> Your objective: Determine how many lines of the records include "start", and answer with the number alone.

———

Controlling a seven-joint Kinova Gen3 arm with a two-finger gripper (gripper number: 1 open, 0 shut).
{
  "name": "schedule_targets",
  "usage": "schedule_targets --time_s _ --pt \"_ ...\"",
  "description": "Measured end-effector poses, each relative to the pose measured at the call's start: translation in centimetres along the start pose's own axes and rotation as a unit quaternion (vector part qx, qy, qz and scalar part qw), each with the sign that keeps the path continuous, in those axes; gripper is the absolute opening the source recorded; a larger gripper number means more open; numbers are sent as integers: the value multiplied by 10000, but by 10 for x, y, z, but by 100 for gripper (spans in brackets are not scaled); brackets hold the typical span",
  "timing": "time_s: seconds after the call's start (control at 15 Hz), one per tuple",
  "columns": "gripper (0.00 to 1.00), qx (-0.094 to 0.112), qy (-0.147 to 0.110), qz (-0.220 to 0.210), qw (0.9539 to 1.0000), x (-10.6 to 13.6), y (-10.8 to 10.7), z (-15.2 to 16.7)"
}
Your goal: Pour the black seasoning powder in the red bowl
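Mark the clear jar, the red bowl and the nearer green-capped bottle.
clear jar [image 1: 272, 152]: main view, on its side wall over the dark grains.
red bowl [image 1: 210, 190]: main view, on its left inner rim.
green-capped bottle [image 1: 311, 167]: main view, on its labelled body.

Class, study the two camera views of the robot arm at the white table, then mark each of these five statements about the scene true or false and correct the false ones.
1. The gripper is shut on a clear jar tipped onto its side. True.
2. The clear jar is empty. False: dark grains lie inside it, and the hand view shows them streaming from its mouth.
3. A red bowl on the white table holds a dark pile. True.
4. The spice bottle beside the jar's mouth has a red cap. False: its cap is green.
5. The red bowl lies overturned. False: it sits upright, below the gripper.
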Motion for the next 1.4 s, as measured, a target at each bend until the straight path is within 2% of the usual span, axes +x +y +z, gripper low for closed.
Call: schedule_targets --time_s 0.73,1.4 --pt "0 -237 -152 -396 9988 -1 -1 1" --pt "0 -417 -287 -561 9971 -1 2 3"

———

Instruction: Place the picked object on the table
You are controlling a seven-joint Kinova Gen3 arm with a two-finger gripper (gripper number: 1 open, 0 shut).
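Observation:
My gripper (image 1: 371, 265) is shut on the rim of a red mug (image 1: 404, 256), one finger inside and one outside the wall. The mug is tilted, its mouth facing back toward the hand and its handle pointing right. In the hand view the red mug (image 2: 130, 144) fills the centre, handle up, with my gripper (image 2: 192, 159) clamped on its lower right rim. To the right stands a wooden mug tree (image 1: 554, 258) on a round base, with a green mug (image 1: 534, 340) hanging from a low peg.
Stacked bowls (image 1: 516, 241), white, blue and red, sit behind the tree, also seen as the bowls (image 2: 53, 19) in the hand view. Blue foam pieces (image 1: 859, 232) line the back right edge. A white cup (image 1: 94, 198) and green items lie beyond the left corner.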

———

> Written answer: 2